The reason allergy season is starting earlier in Europe this year

Very high temperatures are causing the allergy season to start earlier in Europe.

Allergy season has started early in Europe – Photo Shutterstock

In the last two decades, more and more people suffer from allergies. Runny nose, itching around the eyes, more frequent sneezing, characteristic of allergies, started earlier than usual in some European states, reports Euronews.

The French are at high risk of pollen allergies this month, for example. Doctors have found that there are more people suffering from hay fever this year than in previous years.

There has always been pollen around this time of year, but what's new this year is that it's apparently in much greater abundance. It has an impact on many people who are quite bothered by their allergies“says Dr. Madeleine Epstein, an allergist in Paris.

The reason: high temperatures

The increase in the amount of pollen in the air in France was favored by meteorological factors. Especially since last month was designated as the warmest January in Europe.

The higher risk of allergies is linked to the increasingly high temperatures recorded in most European states.

Winds blow from southwest to northeast at this time in most of the country, and this practically causes the pollen to move. They can move from the southern region, where the flowers are already open and therefore the pollen is already in the air, to the northern region, where… all this pollen is not yet in the air “, explained climate physics researcher Davide Faranda from the French National Center for Scientific Research (CNRS), according to the quoted source.

For the first time, global temperatures exceeded the critical warming threshold of 1.5°C over a 12-month period.

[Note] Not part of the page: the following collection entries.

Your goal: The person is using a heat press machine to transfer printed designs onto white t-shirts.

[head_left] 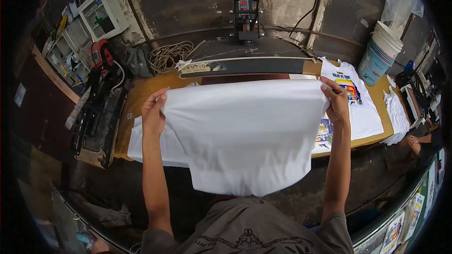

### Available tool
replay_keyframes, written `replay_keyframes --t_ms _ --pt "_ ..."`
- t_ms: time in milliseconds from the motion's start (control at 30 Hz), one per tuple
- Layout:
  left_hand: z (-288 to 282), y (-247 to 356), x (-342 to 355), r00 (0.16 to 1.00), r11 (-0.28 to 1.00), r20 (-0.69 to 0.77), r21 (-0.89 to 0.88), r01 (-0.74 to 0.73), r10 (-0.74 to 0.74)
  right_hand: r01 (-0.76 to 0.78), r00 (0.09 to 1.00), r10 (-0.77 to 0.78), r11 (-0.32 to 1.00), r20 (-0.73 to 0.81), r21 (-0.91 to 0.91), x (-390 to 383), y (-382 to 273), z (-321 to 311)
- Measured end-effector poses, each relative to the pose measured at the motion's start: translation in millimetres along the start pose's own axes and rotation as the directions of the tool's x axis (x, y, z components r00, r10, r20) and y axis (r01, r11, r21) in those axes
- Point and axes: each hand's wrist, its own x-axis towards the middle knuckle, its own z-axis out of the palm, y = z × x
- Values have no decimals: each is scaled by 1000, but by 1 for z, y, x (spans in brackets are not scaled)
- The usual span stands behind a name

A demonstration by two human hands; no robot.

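Left hand [154,110] and right hand [335,101] each pinch an upper corner of the white cloth [245,134], spread between them. Cloth hangs in front of the press [254,67]; printed white shirt [365,113] lies on table [137,95], right side.

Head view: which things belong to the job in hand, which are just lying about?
Likely in the job:
white cloth, held up between left hand and right hand
black press beyond it
printed white shirt

Likely just lying about:
coiled rope
stacked buckets
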Motion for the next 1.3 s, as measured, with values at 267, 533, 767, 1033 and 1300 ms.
replay_keyframes --t_ms 267,533,767,1033,1300 --pt "-17 -73 -42 970 928 -59 282 242 -235 -226 974 223 961 -34 -159 -28 93 -28" --pt "-43 -85 -57 961 954 -1 126 274 -276 -162 983 165 986 -83 39 -45 114 -28" --pt "-59 -75 -153 821 785 -85 251 566 -564 -410 908 409 824 -90 -391 -133 116 -53" --pt "-37 -3 -141 950 941 -31 130 313 -312 -226 972 222 974 82 35 -111 40 -49" --pt "-16 9 -138 952 935 -6 184 302 -306 -153 987 157 985 44 -74 -103 22 -41"
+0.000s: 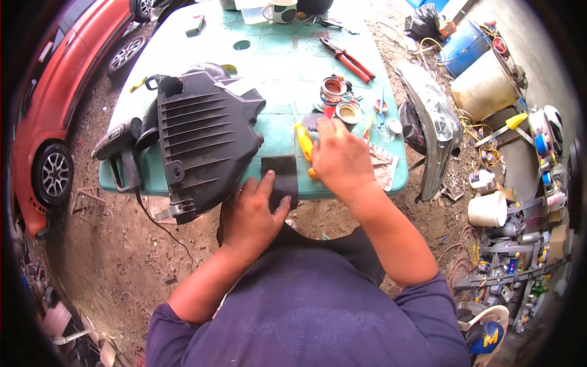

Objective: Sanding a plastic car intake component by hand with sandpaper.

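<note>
My left hand lies with fingers apart on a black rectangular sheet at the table's near edge; it looks like sandpaper. Over the table to the right, my right hand is closed, its fingertips beside a small dark grey piece. Whatever those fingers hold is hidden. A yellow-handled tool lies just left of that hand. Beyond it stand an open tin and another tin with reddish smears. Left of my left hand rests a large black ribbed plastic housing.
A heat gun lies left of the housing, its cord hanging down. Red-handled pliers and a mug are farther back on the green table. A headlight stands at the right edge. A red car is parked left.
</note>
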A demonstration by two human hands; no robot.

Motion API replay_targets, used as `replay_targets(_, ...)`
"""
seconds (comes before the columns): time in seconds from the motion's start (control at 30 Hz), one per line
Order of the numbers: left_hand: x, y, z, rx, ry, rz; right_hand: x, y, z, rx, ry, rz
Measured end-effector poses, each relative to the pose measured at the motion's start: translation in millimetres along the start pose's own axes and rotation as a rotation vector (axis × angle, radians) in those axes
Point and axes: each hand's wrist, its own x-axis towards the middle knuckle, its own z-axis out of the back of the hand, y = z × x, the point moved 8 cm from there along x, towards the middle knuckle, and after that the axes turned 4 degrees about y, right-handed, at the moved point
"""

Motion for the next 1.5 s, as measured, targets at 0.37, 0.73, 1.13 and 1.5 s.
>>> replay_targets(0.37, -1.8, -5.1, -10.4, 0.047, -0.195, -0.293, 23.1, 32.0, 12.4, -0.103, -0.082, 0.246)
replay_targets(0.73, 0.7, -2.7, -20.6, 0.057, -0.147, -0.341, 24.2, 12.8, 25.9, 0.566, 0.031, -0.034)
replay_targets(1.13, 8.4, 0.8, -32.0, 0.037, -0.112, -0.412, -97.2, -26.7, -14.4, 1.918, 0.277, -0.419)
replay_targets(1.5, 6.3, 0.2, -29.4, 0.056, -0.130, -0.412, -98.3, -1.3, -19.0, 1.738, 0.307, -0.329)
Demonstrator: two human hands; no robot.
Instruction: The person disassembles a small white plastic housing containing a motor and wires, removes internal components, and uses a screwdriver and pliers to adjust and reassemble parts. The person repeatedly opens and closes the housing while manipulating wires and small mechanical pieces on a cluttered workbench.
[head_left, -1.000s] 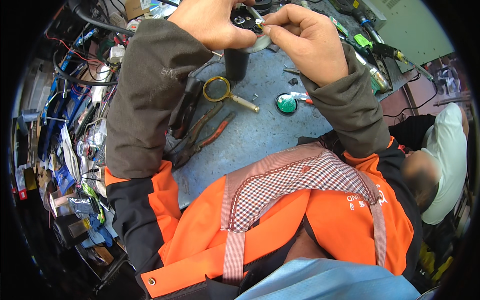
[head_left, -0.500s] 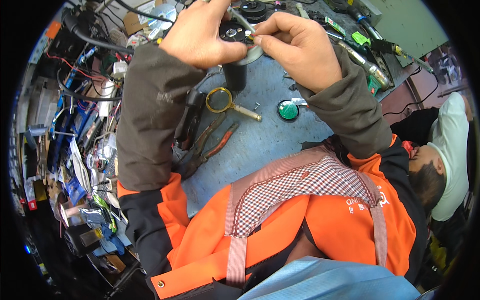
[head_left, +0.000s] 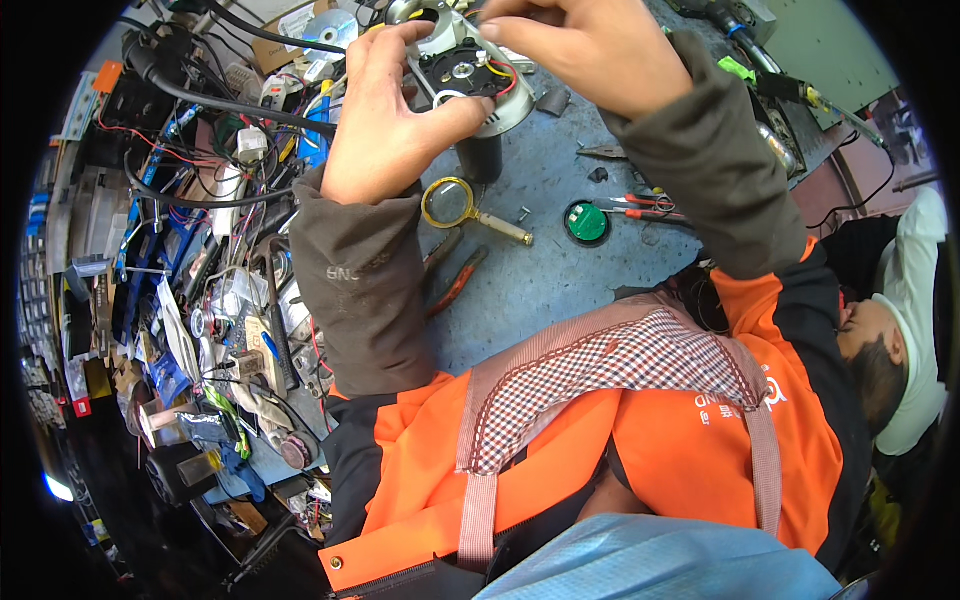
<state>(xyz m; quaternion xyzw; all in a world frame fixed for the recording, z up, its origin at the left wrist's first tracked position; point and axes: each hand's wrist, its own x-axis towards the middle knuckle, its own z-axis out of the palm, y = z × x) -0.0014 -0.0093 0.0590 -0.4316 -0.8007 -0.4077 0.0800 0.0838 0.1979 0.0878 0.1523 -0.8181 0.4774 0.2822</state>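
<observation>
My left hand (head_left: 395,115) is closed around the left side of a grey oval housing (head_left: 515,112), its thumb on the near rim. Inside the housing sits a round black part (head_left: 463,71) with a metal centre, beside red and yellow wires (head_left: 507,76). A black cylinder (head_left: 480,158) extends below the housing. At the far end of the housing, my right hand (head_left: 600,50) has its thumb and fingers drawn together. Whatever lies between those fingertips is too small to make out.
On the blue bench lie a magnifying glass (head_left: 448,203), a green round part in a black ring (head_left: 586,222), red-handled pliers (head_left: 458,283) and a small screw (head_left: 524,213). Cables and loose parts crowd the left. Another person (head_left: 915,330) is at the right.
My left hand has shifted slightly down, and my right hand has moved up. More of the housing's open face and wires shows. The pale, stick-like piece between my hands no longer shows.
</observation>
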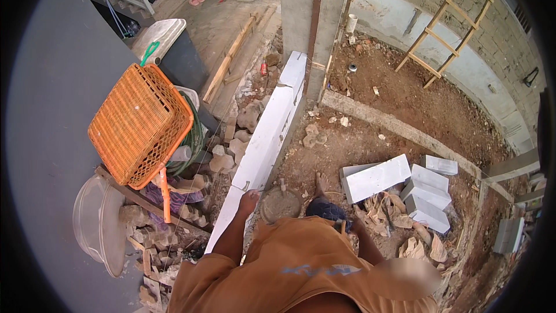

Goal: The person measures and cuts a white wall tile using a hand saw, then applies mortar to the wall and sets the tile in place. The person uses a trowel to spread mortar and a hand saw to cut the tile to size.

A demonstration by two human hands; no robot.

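Note:
My left hand is on the top of a long row of white blocks, its fingers curled at the edge by a joint. Just right of it sits a round container of grey mortar with a tool in it. My right hand is low beside my dark shorts, next to a short wooden handle; its fingers are too small and hidden to tell if they hold it. A bare foot shows beyond the shorts.
Loose white blocks and crumpled paper lie right. At left are an orange wicker basket, a bin, pavers and rubble. A concrete beam crosses the dirt; a bamboo ladder leans behind. A concrete column stands ahead.

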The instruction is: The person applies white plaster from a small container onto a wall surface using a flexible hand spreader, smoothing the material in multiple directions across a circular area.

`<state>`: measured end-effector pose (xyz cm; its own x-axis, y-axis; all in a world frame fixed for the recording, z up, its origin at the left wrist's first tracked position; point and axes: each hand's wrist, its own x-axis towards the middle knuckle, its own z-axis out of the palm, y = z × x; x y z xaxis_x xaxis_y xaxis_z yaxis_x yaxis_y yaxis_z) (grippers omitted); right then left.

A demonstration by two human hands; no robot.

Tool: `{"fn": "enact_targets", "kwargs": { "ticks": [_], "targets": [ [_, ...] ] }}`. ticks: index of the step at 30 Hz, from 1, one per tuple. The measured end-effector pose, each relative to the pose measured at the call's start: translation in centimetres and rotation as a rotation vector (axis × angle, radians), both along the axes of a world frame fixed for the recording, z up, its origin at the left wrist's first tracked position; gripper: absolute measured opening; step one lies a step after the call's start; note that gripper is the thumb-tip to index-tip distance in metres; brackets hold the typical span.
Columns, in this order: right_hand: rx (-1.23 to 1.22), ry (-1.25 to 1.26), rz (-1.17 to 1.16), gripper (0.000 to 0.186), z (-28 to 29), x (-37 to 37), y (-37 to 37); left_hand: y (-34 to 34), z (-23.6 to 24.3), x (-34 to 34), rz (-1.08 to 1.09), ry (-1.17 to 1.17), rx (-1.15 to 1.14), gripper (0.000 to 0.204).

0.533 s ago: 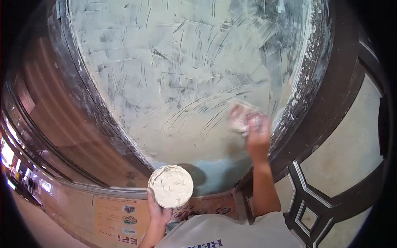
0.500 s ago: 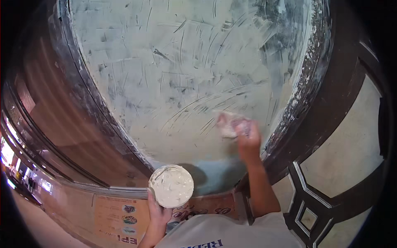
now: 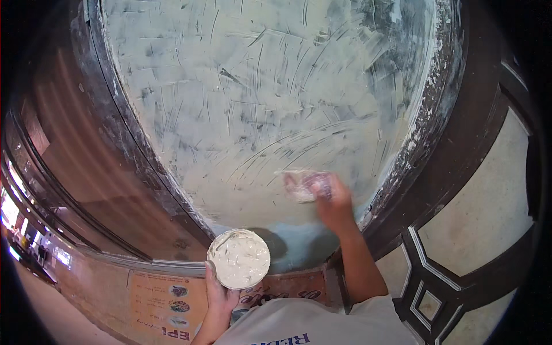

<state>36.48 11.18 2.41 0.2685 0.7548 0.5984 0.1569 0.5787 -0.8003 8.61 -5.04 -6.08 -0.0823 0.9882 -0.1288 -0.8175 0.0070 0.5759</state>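
A round, heavy-looking tub [image 3: 248, 286] of off-white paste [image 3: 239, 257] is cupped in the left hand [image 3: 220, 292]; a flat, white-smeared, slippery-looking spreader [image 3: 299, 185], best held by its back, is gripped by the right hand [image 3: 335, 202] before the streaked pale panel [image 3: 247, 123].

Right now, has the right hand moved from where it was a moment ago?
Yes: the right hand has moved left and slightly down, away from the dark frame on the right.
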Motion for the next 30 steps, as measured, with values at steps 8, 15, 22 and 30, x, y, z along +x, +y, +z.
{"fn": "enact_targets", "kwargs": {
  "ticks": [8, 15, 22, 30],
  "targets": [
    [0.077, 0.425, -0.090, 0.019, 1.4, 2.7, 1.1, -0.3, 0.8, 0.0, 0.008, -0.007, 0.015, 0.070],
    [-0.043, -0.532, -0.066, 0.022, -1.5, -3.3, -0.2, 0.2, -0.1, 0.3, -0.022, -0.003, -0.008, 0.068],
    [0.048, 0.368, -0.066, 0.014, 3.6, 1.7, 0.1, -0.7, 0.0, -0.4, 0.019, -0.010, -0.009, 0.067],
    [0.051, -0.049, -0.127, 0.022, -2.0, 1.2, 3.0, -0.3, -0.1, 0.3, -0.009, -0.060, 0.014, 0.069]
  ]
}}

Climate change is shifting allergy season

The experts explained that there is not more pollen in the air, but that the pollen season is starting earlier. Moreover, air pollution in cities contributes to the modification of allergen proteins.

France's National Aerobiological Surveillance Network (RNSA) warned last week that there had been a particular increase in hazel and alder pollen, in addition to pollen from species such as cypress, juniper and cedar.

Karl-Christian Bergmann, president of the German Foundation Pollen Information Service, reported that in the last twenty years, tree pollen has started earlier, especially hazel and birch.

This year in Germany, alder pollen appeared in early February, earlier than usual and due to high temperatures, according to the German Foundation Pollen Information Service.

As early as ten years ago, a French government report warned that climate change could lengthen the pollen season, alter the geographic distribution of pollen and increase its concentrations in the air. The report pointed out that air pollution could also interact with pollen and allergies.

The lengthening of the allergy season in the fall and the early onset in the spring leads to fewer allergen-free periods of the year.

If you are allergic to trees and grass and, say, ragweed, then you have very little time, maybe only 2, 3 or 4 weeks without pollen in the air. That's a change from, say, 20 years ago when we had at least three or four months without pollen in the air“, said Karl-Christian Bergmann.

Experts say that if temperatures drop further, we could have a break from allergies, but they expect this phenomenon to be more and more present with climate change and increased CO2 emissions.